Two months before Cox published his committee's 700-page "secret" report, someone was leaking details of the committee's proceedings to the Times—someone who would benefit from the suggestion that the Clinton administration had aided and abetted Chinese spying at Los Alamos. That points to the committee's Republican members. Among those Republicans, Cox had the most to gain from the spy charges. Already angling for the job of speaker, Cox was also looking toward the VP slot on the Republicans' 2000 presidential ticket. The words "Cox Report" were his credentials.

There's monumental irony in the fact that the House committee appointed to investigate holes in U.S. weapons labs was itself porous; that information spilling out of what were ostensibly secret meetings of a committee with Cox's name on it ended up on the front pages of The New York Times; and that, as AJR noted, "cutthroat competition" led to the rapid reproduction of the spy charges in other newspapers, doing maximum damage to Clinton and Wen Ho Lee.

But most significantly, Cox never investigated the leaks. Indeed, Cox used the claim of secrecy to fan the flames of suspicion, arguing in public, at least, that confidentiality prohibited him from revealing even more damaging, "stark" and "grave" facts in classified portions of the Cox Report.

Cox did not respond to several requests for an interview. But when asked in May 1999 about the leaks on ABC's This Week, the Newport Beach congressman offered an amazing piece of illogic. "Well," he said, "the leaks, I'm very unhappy about [them]. And the leaks are coming rather obviously, I think, from the administration."

To believe that, you'd have to believe that the Clinton administration was trying to kill itself—and would choose New York Times reporter Jeff Gerth to do it. How much sense does that make? Gerth spent much of the past several years in a vain attempt to bring Clinton down over the Whitewater scandal.

Though his accusations smeared the good reputations of countless Asian-American scientists and nearly got an innocent man fried in the electric chair, Cox has not mustered the courage to apologize. To admit wrongdoing now might jeopardize his odds-on chances of taking a cabinet position—maybe U.S. attorney general—under a new Bush administration.

And though Cox—who during the 1980s was chief corporate counsel to Orange County's biggest convicted swindler—might replace Janet Reno as the nation's top law-enforcement officer, don't expect the mainstream media to hold him accountable. With rare exceptions (Robert Scheer of the Los Angeles Times in particular), no daily journalist has bothered to document the Cox Committee's role in the Wen Ho Lee scandal. Not even AJR was willing to expose his critical role in manipulating The New York Times and other news sources.

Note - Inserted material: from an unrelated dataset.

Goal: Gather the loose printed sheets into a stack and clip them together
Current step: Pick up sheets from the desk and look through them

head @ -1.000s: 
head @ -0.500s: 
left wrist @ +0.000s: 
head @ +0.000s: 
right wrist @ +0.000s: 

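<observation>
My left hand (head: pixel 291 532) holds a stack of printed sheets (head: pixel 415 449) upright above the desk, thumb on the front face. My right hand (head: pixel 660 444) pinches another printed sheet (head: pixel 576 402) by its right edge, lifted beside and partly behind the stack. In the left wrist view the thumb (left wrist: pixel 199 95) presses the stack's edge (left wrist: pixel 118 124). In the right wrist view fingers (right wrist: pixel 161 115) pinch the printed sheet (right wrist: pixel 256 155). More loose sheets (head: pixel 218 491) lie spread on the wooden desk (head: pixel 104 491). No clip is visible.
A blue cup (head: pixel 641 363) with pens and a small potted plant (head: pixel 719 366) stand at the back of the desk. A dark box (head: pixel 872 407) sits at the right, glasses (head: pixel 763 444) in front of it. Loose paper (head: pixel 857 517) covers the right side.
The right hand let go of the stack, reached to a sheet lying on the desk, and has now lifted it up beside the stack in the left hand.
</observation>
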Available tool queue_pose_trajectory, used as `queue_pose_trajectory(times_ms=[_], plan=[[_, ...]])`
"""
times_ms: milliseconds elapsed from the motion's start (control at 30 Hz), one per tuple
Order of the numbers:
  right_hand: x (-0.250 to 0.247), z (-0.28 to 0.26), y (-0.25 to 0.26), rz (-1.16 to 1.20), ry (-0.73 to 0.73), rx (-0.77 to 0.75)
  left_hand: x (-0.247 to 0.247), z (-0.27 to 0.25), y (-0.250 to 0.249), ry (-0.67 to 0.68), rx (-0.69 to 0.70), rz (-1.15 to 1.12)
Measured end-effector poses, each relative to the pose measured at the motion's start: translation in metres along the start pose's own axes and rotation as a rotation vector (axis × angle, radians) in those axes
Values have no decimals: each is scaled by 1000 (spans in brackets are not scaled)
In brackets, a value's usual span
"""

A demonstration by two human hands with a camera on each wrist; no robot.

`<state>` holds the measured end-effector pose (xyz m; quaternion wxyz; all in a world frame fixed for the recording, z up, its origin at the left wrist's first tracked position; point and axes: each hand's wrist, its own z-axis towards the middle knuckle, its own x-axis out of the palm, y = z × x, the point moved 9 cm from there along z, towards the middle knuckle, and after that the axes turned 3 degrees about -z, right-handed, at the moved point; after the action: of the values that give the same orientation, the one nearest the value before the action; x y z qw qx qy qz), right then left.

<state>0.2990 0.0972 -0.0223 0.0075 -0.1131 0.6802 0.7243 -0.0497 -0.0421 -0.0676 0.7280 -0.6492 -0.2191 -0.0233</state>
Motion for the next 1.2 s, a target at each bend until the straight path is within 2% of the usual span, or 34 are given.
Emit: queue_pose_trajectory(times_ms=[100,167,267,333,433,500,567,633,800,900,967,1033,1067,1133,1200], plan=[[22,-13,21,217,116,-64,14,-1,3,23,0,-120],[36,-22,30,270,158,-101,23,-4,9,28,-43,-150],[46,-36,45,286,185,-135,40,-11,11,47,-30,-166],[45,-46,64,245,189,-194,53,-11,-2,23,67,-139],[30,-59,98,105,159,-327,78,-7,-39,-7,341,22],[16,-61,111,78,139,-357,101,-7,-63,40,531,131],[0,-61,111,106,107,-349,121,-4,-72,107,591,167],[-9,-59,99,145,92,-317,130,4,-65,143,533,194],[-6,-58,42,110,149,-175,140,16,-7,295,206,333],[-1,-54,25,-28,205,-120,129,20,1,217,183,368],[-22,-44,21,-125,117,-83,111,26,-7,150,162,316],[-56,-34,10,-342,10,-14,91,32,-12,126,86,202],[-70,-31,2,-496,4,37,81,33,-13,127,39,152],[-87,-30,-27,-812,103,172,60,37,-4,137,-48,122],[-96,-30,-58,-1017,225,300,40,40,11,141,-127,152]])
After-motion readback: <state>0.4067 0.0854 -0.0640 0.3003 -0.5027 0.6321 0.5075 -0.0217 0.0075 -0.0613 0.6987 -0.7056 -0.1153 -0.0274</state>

Once again, Cox—who because of his cunning is scarier than former Orange County Congressman Bob Dornan—has evaded responsibility. As far as the American public knows, the USC graduate and corporate lawyer who avoided Vietnam combat is an unblemished patriotic hero. It was U.S. News & World Report that printed and never corrected the following preposterous caption with its sensational June 1999 espionage coverage: "Playing it straight. Chris Cox and his colleagues tried hard."